Dans l’autre partie de la pièce, Georges tient les kobolds à distance de son
bâton, priant sa déesse que les secours ne tarderont pas. À ce moment Nelson
décide de changer de stratégie et prenant appui sur ses robustes jambes, de
tout son poids, il martèle d’un coup d’épaule le thorax de son adversaire qui
est repoussé dans un hurlement plaintif, le pauvre hère en oublie sa garde et
la faux de son opposant lui intime un silence éternel.
Leur position
tournant clairement à la catastrophe, les derniers combattants tournent les
talons et fuient au travers des arches persuadés qu’ils y seront abrités des
projectiles et que les grands gaillards qui les confrontent ne pourront les
suivre. Malheureusement pour leur chef, un caillou de fronde particulièrement bien
ajusté de Tuskan le fauche en pleine course, son corps sans vie vient heurter
la dureté du sol cavernicole. Alors que le mage exulte, il est horrifié de voir
Gidéon assassiner sous ses yeux la créature qu’il avait endormi. Et tandis qu’il
le sermonne, un cri de triomphe émane du fond de la grotte, Nelson tient sous
la menace de son arme les femmes et enfants de la tribu, alignés et effrayés le
long de la paroi de la caverne.
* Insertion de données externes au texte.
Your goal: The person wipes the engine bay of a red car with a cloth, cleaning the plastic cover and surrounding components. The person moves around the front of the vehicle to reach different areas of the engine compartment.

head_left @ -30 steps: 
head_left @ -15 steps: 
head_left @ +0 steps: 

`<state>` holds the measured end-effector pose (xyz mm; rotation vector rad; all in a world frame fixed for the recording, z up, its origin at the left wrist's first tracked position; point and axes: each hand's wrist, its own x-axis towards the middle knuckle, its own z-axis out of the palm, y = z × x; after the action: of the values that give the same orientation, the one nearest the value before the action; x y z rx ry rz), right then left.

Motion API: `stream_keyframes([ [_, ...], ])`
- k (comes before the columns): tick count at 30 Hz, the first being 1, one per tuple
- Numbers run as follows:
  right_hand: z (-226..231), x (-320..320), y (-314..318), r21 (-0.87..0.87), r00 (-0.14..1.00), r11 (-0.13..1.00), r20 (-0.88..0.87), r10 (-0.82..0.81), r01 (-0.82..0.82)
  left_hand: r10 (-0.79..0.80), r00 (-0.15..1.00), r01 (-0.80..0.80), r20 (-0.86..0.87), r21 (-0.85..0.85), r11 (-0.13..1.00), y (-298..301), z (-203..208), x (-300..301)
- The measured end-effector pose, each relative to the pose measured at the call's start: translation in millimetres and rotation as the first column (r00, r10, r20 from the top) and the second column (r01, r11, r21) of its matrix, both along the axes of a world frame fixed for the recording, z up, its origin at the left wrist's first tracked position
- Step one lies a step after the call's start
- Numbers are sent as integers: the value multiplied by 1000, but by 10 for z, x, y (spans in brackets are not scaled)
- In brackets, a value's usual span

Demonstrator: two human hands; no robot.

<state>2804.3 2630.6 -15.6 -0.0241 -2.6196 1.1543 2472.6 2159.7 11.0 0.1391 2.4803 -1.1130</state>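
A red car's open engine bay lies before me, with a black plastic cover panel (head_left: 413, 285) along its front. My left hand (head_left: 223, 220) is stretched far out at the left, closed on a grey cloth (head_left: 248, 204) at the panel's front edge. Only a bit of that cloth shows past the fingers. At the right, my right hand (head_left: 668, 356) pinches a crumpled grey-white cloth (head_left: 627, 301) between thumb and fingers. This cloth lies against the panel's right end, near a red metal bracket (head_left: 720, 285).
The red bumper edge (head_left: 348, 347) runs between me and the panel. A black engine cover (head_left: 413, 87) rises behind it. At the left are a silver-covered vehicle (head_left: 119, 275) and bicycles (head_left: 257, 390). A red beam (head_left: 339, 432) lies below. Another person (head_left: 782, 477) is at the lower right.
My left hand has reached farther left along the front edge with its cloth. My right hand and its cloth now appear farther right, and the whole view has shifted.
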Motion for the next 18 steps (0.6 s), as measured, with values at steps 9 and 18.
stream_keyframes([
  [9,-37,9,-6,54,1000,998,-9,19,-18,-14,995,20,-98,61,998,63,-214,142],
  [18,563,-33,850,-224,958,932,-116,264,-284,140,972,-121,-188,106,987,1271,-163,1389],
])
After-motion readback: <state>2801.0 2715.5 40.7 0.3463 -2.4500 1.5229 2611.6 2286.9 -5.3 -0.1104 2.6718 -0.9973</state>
Saisi de l’hubris de Garagos, une lueur
malsaine dans le regard, Nelson s’avance menaçant. « Allons en
finir ! » clame t’il.
Terrifiés Georges et Tuskan tentent de ralentir le colosse. « Écartez-vous,
ces créatures sont maléfiques, une fois adultes, les petits seront tout aussi
mauvais que leurs pères et s’attaqueront à nos villages ! ». Il
semble sourd aux arguments de compassion ou de libre-arbitre avancés par le
jeune prêtre. Il faudra que Tuskan plantant son regarde dans le sien lui lance
« tu vois bien que ce sont des fermiers tout comme nous » pour que le
guerrier revienne à la raison. Gidéon, durant ce temps, n’a rien fait pour
endiguer la rage qui consumait le combattant, restant impassible.
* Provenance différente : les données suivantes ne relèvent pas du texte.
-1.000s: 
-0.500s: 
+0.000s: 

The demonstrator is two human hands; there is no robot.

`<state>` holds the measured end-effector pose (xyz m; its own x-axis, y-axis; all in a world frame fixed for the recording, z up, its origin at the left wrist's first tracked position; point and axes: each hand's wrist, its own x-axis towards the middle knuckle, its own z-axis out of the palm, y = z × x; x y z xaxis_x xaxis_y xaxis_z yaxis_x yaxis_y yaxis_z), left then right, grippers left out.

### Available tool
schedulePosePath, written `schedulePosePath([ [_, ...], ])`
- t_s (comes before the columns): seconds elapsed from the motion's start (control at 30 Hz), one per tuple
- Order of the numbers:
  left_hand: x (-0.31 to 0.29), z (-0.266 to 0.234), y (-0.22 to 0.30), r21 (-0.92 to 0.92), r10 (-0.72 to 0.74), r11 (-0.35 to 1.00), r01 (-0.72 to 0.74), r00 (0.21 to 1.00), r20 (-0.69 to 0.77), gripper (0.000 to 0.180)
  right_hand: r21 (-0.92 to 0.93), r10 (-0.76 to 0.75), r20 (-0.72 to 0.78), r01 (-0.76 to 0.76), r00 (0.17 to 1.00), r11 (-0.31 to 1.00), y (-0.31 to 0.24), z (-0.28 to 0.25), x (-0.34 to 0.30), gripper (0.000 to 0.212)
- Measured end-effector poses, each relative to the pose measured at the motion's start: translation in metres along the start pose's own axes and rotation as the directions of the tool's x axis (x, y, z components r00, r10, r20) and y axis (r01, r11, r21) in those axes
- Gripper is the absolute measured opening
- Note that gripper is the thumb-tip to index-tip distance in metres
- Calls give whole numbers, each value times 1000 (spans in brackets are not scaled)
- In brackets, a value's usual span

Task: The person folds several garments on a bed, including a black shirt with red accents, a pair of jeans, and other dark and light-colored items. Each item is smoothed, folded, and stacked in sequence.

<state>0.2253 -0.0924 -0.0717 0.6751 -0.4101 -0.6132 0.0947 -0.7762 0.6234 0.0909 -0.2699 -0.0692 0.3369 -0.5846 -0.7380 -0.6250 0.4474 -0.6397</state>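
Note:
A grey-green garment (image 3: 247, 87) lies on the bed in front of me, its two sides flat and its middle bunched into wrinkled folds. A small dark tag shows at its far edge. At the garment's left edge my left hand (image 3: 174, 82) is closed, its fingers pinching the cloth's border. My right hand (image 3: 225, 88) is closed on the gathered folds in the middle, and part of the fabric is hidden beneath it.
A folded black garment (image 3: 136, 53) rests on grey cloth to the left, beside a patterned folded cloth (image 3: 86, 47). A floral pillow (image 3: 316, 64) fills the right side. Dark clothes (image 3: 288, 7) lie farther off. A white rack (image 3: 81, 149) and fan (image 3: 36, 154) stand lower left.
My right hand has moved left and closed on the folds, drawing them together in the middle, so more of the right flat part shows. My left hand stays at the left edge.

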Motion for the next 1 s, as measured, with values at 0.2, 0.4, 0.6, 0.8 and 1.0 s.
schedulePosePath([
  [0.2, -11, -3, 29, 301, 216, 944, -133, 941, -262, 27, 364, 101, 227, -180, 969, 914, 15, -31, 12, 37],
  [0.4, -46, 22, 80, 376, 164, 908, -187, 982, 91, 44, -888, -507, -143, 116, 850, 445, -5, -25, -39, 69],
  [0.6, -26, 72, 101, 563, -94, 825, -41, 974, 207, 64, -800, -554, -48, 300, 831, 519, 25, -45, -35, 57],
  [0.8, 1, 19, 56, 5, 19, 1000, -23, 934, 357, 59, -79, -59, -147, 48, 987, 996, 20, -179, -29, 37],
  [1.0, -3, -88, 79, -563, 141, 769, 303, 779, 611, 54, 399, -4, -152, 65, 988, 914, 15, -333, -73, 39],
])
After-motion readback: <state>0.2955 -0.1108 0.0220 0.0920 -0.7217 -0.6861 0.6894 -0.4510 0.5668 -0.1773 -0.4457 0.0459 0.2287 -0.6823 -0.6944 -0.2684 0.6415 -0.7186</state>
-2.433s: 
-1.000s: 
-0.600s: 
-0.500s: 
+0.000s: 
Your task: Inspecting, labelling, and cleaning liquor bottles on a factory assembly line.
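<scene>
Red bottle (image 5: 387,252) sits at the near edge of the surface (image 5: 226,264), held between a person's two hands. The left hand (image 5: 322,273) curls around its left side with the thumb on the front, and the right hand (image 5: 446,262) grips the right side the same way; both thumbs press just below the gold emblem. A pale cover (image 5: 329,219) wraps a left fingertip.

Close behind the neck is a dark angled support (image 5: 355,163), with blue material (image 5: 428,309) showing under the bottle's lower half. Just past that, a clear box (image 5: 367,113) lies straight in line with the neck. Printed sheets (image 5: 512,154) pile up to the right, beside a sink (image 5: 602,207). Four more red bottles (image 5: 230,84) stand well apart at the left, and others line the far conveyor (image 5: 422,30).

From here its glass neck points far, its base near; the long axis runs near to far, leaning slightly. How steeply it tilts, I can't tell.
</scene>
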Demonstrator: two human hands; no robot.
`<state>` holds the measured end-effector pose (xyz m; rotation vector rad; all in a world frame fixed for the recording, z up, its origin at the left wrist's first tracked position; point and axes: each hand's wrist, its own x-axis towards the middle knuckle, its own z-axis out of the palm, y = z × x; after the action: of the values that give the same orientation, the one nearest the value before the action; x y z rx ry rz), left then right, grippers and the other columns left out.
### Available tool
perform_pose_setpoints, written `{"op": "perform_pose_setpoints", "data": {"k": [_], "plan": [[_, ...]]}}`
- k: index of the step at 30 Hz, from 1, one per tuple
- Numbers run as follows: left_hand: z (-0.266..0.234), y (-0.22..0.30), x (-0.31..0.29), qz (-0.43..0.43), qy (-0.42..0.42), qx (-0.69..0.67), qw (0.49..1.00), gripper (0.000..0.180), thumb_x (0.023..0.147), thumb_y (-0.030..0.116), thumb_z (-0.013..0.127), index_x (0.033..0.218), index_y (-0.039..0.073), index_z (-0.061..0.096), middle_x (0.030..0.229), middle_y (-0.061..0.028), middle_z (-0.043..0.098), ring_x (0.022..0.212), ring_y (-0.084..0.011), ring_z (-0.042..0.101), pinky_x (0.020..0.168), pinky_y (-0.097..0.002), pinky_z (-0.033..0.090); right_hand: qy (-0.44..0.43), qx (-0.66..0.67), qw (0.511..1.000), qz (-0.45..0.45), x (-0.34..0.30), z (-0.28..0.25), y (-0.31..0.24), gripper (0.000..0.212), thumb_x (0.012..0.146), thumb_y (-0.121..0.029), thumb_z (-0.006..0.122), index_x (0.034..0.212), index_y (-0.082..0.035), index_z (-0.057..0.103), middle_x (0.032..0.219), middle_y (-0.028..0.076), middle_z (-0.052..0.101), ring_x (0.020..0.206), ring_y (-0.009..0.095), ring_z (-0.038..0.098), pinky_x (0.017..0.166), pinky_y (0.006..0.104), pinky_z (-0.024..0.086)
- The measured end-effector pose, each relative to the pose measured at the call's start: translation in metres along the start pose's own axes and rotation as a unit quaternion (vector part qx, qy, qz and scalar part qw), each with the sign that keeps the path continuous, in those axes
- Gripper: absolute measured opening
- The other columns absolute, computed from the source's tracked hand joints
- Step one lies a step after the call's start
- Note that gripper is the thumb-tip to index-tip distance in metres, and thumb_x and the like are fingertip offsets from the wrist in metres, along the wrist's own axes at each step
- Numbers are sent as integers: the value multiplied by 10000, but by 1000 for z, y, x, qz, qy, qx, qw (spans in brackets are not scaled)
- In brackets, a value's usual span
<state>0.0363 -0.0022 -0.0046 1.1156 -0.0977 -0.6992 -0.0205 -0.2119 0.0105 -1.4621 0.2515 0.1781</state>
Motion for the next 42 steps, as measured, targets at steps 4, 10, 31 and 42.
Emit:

Maîtres des lieux, les comparses, fouillent
rapidement les lieux en quête de butin, se saisissent de l’âne, du veau et de
deux moutons et battent en retraite. Hors de question, ainsi entravés
d’emprunter le couvert de la rocaille pour le retour. Ils sont condamnés à
suivre les sentiers tracés par le passage des goblinoïdes. Et bientôt des
éclaireurs orques les repèrent. Ceux-ci ne risquent pas l’affrontement, mais se
retirent tout aussi prestement qu’ils sont apparus. Nul doute qu’ils vont
donner le signal de la traque. Malgré le danger, les jeunes garçons décident de
faire quelques détours avant de repiquer sur Valperdu. En espérant ne pas
rabattre directement les chasseurs jusqu’au village. Le danger ne fait que commencer.